Suppose I have the set of numbers $[{1,2,3...,10}]$
I (think) I know that if I choose a number randomly, the probability of choosing the $10$ different numbers of the set in $10$ tries is $\frac{10!}{10^{10}}$. This is because on the first try I dont care what number comes out, so the probability of not repeating is $\frac{10}{10}$, but on the second try I dont want to get the first number that I got, so the probability of not repeating is $\frac{9}{10}$ and so on.
My question is, what is the probability of randomly choosing all the numbers of a set that contains $n$ numbers over $X$ tries?
This probability can be computed using the principle of inclusion exclusion to be $$ \sum_{k=0}^n(-1)^k\binom{n}k\left(\frac{10-k}{10}\right)^X $$ It helps to understand this by looking at examples for small $n$.

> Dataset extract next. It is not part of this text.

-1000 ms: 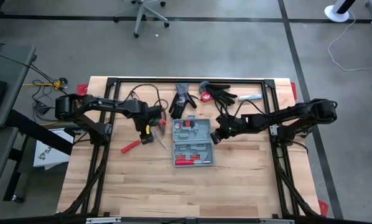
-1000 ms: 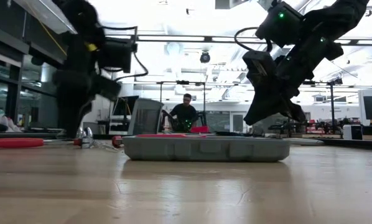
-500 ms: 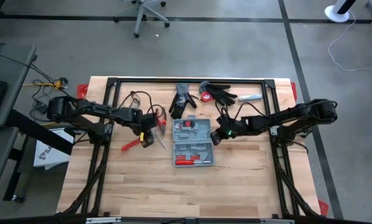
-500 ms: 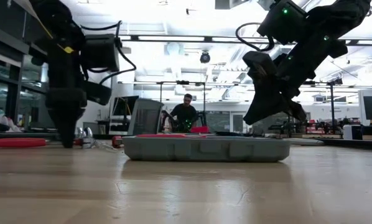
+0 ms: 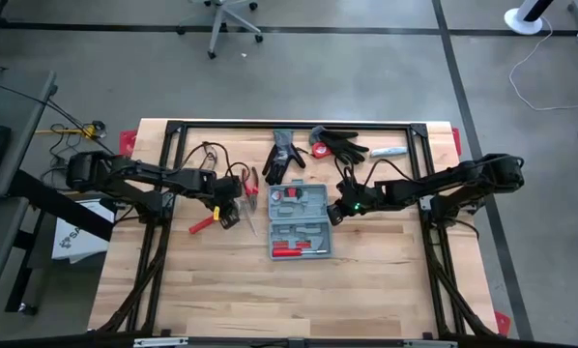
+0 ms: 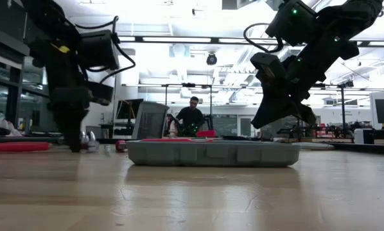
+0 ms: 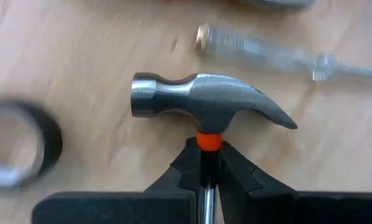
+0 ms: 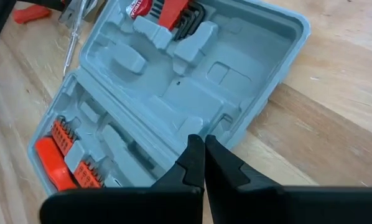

When $n=1$, the probability is $1-(9/10)^X$. That is, the probability that you do get the one element you want is one minus the probability that you miss it $X$ times in a row.
When $n=2$, it is $1-2(9/10)^X+(8/10)^X$. There are two numbers $a$ and $b$ in our set. The probability we get both of them seems like it could be calculated by taking $1$, and subtracting the probability that $a$ is not obtained, $(9/10)^X$, and subtracting the probbaility $b$ is not obtained, $(9/10)^X$. However, outomces where both $a$ and $b$ are missed have been doubly subtracted, so these must be added back in. This accounts for the $(8/10)^X$ term.